Synopses & Reviews
This book encompasses basic and clinical reports on the cerebellum and its primary atrophic disorders, the cerebellar degenerations. Rapid progress has been made in understanding the organization and function of the cerebellum at the neuronal, synaptic and molecular level. Of particular importance has been the identification of the chemical transmitters utilized by the cerebellar cellular systems. More than any other brain region the cerebellum utilizes amino acids as its main excitatory and inhibitory neurotransmitters. Excitatory amino acid transmitters, in addition to serving neuronal communication, may also mediate trophic and toxic effects and, as such, they may play a role in neurodegenerative processes. This volume will be useful to clinicians who care for patients with cerebellar disorders as well as to the basic and the clinical investigators whose work concerns the cerebellum. Knowledge of advances occurring in basic sciences will help the clinical investigator to develop new approaches and therapeutic strategies for these presently intractable human disorders.
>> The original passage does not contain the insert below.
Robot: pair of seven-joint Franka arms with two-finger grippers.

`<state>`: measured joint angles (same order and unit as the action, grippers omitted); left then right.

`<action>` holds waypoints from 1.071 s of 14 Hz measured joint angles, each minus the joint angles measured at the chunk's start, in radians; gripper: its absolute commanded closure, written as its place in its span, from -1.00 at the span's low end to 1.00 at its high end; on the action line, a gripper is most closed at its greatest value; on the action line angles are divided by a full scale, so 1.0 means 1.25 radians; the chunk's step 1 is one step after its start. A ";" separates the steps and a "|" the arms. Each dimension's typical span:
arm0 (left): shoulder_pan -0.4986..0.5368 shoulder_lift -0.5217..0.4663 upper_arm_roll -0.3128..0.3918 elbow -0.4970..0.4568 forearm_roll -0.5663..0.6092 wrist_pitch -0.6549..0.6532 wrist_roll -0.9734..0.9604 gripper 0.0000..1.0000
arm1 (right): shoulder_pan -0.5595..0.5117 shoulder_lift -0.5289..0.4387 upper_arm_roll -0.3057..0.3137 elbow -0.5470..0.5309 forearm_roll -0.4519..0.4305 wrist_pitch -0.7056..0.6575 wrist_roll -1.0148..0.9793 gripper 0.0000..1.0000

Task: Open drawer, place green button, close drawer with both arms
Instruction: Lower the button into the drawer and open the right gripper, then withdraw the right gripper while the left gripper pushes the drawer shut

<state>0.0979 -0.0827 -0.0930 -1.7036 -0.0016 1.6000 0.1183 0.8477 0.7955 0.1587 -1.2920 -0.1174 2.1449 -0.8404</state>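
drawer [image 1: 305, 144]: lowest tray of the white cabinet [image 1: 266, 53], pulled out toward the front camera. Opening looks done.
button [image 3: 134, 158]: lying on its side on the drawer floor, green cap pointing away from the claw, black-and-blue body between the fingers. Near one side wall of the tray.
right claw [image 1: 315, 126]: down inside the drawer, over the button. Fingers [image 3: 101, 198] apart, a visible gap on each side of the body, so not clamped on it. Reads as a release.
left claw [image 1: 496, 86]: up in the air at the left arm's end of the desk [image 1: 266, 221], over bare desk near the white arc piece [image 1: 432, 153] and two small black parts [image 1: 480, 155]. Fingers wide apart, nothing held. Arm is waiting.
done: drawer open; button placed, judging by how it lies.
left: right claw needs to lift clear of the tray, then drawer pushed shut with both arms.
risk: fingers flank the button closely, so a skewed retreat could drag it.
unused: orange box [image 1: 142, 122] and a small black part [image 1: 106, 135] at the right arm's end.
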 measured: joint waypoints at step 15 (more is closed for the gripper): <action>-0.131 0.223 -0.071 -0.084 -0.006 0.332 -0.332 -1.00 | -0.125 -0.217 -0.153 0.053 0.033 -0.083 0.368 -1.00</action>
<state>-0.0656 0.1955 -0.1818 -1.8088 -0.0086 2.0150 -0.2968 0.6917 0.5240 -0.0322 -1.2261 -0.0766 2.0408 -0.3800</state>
Also the basic investigator will benefit from the study of human disorders by identifying new research leads provided by these intractable -- yet fascinating -- afflictions.
Table of Contents
Introduction. 1. The Cerebellum and its Disorders in the Dawn of the Molecular Age; A. Plaitakis. Part I: Basic Neurosciences of the Cerebellum. 2. Anatomy and Neurochemical Anatomy of the Cerebellum; J. Hamori. 3. Physiology of the Cerebellum; M. Ito. 4. Amino Acid Transmitters in the Adult and Developing Cerebellum; R. Balazs. 5. Glutamate Receptors in Mammalian Cerebellum: Alterations in Human Ataxic Disorders and Cerebellar Mutant Mice; E. Kouvelas, A. Mitsakos, F. Angelatou, P. Tsiotos, G. Voukelatou. 6. Regional and Cellular Distribution of Glutamate Dehydrogenase and Pyruvate Dehydrogenase Complex in Brain: Implications for Neurodegenerative Disorders; C. Aoki, T.A. Milner, V.M. Pickel. 7. The Purkinje Cell Degeneration Mutant, A Model to Study the Consequences on Neuronal Degeneration; B. Ghetti, L. Triarchou. Part II: Clinical Neurosciences of the Cerebellum. 8. Classification and Epidemiology of Cerebellar Degenerations; A. Plaitakis. 9. The Cerebellar Cortex and the Dentate Nucleus in Hereditary Ataxias; A.H. Koeppen, D.I. Turok. 10. Clinical Neurophysiology in Olivopontocerebellar Atrophy; S. Chokroverty. 11. Pathophysiology of Ataxia in Humans; H.C. Diener, D. Dichgans. 12. Oculomotor Abnormalities in Cerebellar Degeneration; M. Fetter, J. Dichgans. 13. Clinical and Radiologic Features of Cerebellar Degenerations; A. Plaitakis, S. Katoh, Y.P. Huang. Part III: Ethiopathogenesis of Cerebellar Disorders. 14. Glutamate Dehydrogenase Deficiency in Cerebellar Degenerations; A. Plaitakis, P. Shashidharan. 15. Mitochondrial Abnormalities in Hereditary Ataxias; S. Sorbi, J.P. Blass. 16. Cerebellar Disorders in Hexosaminidase Deficiencies; W.G. Johnson. 17. Dominant Olivopontocerebellar Atrophy Mapping to Human Chromosome 6p; M. Nances, L.J. Schut. 18. Positron Emission Tomography of Cerebellar Degeneration; S. Gilman. 19. Ataxia Telengiectasia. A Human Model of Neuro-Immune Degeneration; M. Fiorelli, M. Carbonari, M. Cherchi, C. Gaetano. 20. Paraneoplastic Cerebellar Degeneration; J.E. Hammack, J.B. Posner. Index.